Shahzad made his international debut for England in a Twenty20 International in February 2010. He went on to play 3 Twenty20 internationals, 11 One Day Internationals and one Test match (against Bangladesh in 2010) for his country.

==Family and education==
Ajmal Shahzad grew up in Bradford, where he attended Bradford Grammar School and Woodhouse Grove School; he lived close to fellow cricketer Adil Rashid. Shahzad studied four months of pharmacy at Bradford University before transferring to Leeds Metropolitan University to study sports science to enhance his cricket career.

==Domestic career==
In 2004, he became the first Yorkshire-born player of Asian extraction to play for Yorkshire.

In 2009, Shahzad took 40 wickets and scored 445 runs in the lower middle order. His performances gained him a call up to the England performance squad on a tour of South Africa.

In the 2011 County Championship he managed 25 wickets at a bowling average of 41.00. In September, Shahzad was reprimanded for scuffing the pitch during the penultimate Championship match against Warwickshire and fined £750. Shahzad regretted the incident, explaining "It's not the way I want to play my game. I don't want to be seen as a cheat, or a pitch-damager. ... It's one mistake I've made in an eight- or nine-year career so far. It's out of the blue for me, and I definitely would never do anything like it again. It was just a random, stupid act."

In April 2012 Yorkshire's new head coach, Jason Gillespie, praised Shahzad's efforts, saying "Ajmal has got himself in as good a condition as he's ever been in his first-class career. He's worked incredibly hard, and I think he's a fantastic bowler, a very exciting bowler." However, on 1 May 2012, it was announced that Shahzad was to leave Yorkshire and a week later he joined Lancashire on loan for the rest of the season.

On 10 October 2012, having been told he was free to leave Yorkshire, Shahzad signed a three-year contract to join Nottinghamshire.

On 7 November 2014, he was released a year early from his Nottinghamshire contract and signed a three-year contract with Sussex.

On 10 July 2017, Shahzad departed Sussex after his contract was terminated by mutual agreement.

==International career==
In January 2010, he was named in the Test and ODI squads for the England tour of Bangladesh. On his debut for England in a Twenty20 International against Pakistan, he claimed two wickets, both in his first over. He then made his ODI début against Bangladesh, again taking a wicket in his first over.
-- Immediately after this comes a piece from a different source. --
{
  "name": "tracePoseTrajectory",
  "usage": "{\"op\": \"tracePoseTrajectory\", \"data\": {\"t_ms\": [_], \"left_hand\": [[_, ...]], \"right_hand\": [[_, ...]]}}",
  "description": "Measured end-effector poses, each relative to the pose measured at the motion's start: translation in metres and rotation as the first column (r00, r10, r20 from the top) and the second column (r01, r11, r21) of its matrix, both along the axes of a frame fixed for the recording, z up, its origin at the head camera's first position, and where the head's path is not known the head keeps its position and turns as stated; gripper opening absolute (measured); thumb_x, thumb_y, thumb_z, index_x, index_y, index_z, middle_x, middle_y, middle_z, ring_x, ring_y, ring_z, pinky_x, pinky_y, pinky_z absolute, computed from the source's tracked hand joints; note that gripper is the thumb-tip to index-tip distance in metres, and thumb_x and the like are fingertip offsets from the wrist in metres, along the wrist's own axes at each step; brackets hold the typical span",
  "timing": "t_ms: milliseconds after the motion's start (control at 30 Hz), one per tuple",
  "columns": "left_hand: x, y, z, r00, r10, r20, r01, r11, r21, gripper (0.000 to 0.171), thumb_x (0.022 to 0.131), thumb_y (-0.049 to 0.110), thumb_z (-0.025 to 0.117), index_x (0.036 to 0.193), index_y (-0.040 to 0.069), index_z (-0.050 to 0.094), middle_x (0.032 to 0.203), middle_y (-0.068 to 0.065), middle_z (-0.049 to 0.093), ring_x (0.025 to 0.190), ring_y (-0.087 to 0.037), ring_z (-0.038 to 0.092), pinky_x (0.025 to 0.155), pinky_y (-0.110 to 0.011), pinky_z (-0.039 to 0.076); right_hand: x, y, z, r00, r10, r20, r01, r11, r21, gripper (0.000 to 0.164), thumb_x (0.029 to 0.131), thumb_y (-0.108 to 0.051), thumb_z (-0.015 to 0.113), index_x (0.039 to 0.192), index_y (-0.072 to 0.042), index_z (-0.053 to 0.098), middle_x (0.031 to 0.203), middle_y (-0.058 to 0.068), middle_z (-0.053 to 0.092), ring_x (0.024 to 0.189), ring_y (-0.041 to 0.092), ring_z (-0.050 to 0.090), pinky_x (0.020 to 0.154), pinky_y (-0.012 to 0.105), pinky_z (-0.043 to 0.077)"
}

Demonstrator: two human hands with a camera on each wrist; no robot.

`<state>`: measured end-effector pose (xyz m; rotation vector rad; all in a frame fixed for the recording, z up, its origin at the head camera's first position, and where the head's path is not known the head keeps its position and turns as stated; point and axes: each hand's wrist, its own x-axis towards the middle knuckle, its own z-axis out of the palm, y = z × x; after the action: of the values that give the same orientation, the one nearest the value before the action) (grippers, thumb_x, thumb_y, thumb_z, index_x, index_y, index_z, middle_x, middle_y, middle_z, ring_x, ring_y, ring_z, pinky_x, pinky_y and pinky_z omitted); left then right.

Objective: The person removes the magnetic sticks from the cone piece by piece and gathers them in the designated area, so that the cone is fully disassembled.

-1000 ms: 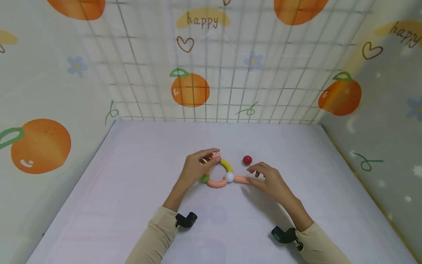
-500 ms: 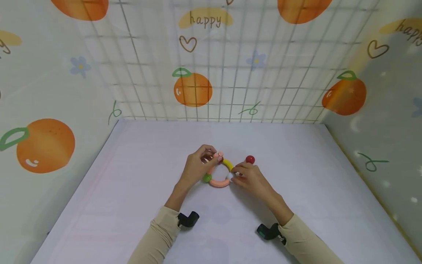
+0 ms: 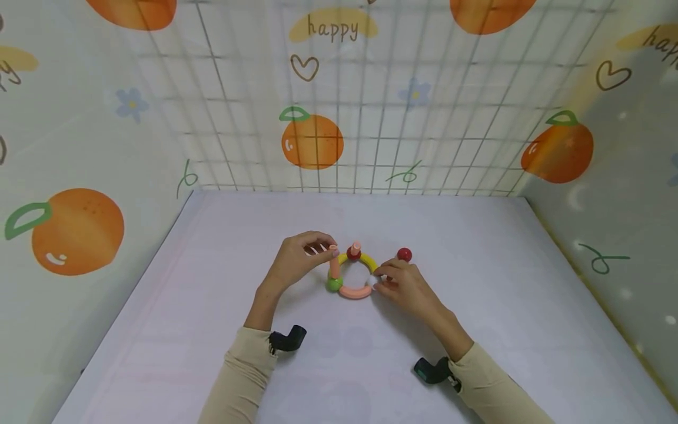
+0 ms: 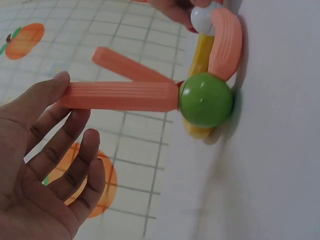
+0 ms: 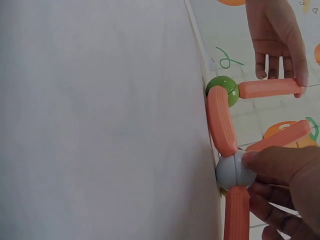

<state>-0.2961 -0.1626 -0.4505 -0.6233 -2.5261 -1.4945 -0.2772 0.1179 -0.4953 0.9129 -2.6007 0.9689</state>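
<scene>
My left hand (image 3: 296, 259) pinches the top end of a straight salmon-pink rod (image 4: 122, 96) between thumb and fingertips. That rod stands upright from a green ball (image 4: 206, 100) at the ring's left side. My right hand (image 3: 408, 285) holds the white ball (image 5: 232, 170) at the ring's right between thumb and fingers. Curved rods, a salmon one (image 3: 355, 292) in front and a yellow one (image 3: 368, 260) behind, join the balls. At the back, a dark red ball (image 3: 354, 254) carries another salmon rod (image 4: 132, 67). A further straight salmon rod (image 5: 236, 215) extends from the white ball, hidden in the head view.
One loose red ball (image 3: 405, 254) lies on the white table (image 3: 238, 235), just beyond my right hand. Patterned cloth walls with orange fruit prints and a wire grid (image 3: 360, 147) enclose the back and sides.
My left hand shifts left from beside the back red ball, and the rod on the green ball now stands upright. My right hand moves left from the outer salmon rod onto the white ball.
</scene>
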Motion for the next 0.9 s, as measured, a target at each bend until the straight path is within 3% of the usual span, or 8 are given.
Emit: {"op": "tracePoseTrajectory", "data": {"t_ms": [300, 633, 900], "left_hand": [[0.002, -0.022, 0.007, 1.000, -0.021, 0.016, 0.022, 0.998, -0.063, 0.013, 0.089, 0.034, 0.078, 0.100, 0.027, 0.075, 0.095, 0.013, 0.070, 0.088, -0.010, 0.063, 0.082, -0.035, 0.052], [0.003, -0.042, 0.009, 0.997, -0.019, 0.071, 0.027, 0.993, -0.117, 0.013, 0.088, 0.038, 0.078, 0.097, 0.029, 0.075, 0.095, 0.012, 0.070, 0.088, -0.011, 0.063, 0.085, -0.037, 0.050], [0.003, -0.065, 0.000, 0.990, -0.022, 0.138, 0.040, 0.991, -0.126, 0.019, 0.087, 0.040, 0.079, 0.102, 0.029, 0.076, 0.098, 0.010, 0.070, 0.092, -0.014, 0.063, 0.088, -0.040, 0.049]], "right_hand": [[0.001, -0.001, 0.000, 0.999, -0.024, 0.044, 0.025, 1.000, -0.010, 0.026, 0.080, -0.008, 0.086, 0.103, -0.003, 0.076, 0.101, 0.007, 0.069, 0.083, 0.016, 0.063, 0.073, 0.028, 0.057], [0.001, 0.000, -0.001, 1.000, -0.029, 0.010, 0.029, 1.000, 0.006, 0.024, 0.082, -0.008, 0.084, 0.103, -0.004, 0.076, 0.103, 0.008, 0.069, 0.083, 0.016, 0.062, 0.071, 0.030, 0.055], [0.002, -0.001, 0.000, 0.999, -0.038, 0.013, 0.038, 0.999, 0.021, 0.025, 0.081, -0.010, 0.085, 0.104, -0.004, 0.076, 0.105, 0.008, 0.069, 0.085, 0.018, 0.059, 0.071, 0.031, 0.054]]}}
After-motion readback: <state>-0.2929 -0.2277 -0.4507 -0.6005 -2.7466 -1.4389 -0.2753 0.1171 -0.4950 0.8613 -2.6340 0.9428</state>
When Bangladesh toured England a few months later, he made his Test debut in the second Test, replacing the injured Tim Bresnan. After only scoring 5 runs in England's innings and an expensive first bowling spell, he took 3 wickets in 3 overs in his second spell as Bangladesh failed to reach the follow-on target. Pakistan toured England in July and Shahzad was included in England's 12-man squad for the first Test. A week before the match, he twisted his ankle whilst playing for Yorkshire. As he was still experiencing discomfort the day before the Test, England chose to play Tim Bresnan instead of Shahzad.

Shahzad was included in the performance squad who were training in Australia for the 2011 Ashes and ready to provide cover in the event of injuries. He was not called upon in the Tests, but played two T20Is against Australia and the first five of the seven ODIs that followed. He took 6 wickets at an average of 40.50 before a hamstring injury in the fifth match ruled him out of the rest of the series.

Shahzad was included in England's 15-man squad for the 2011 ICC World Cup held in Bangladesh, India, and Sri Lanka in March 2011. He managed three wickets from two appearances in the tournament, but suffered a recurrence of the hamstring injury against Australia forcing him out of the tournament prematurely.

On his return to Yorkshire, he struggled for form so was left out of the England Test and ODI squads to face Sri Lanka in 2011. He was selected in the England Performance Programme held over the 2011-12 English off-season, but never played international cricket again.

==Post-playing career==

Following his playing career, Shahzad initially became an assistant coach at Marylebone Cricket Club's Young Cricketers. He succeeded Steve Kirby as the club's Head Coach in February 2019. Two years later he joined Derbyshire as an Assistant Coach with a focus on bowling.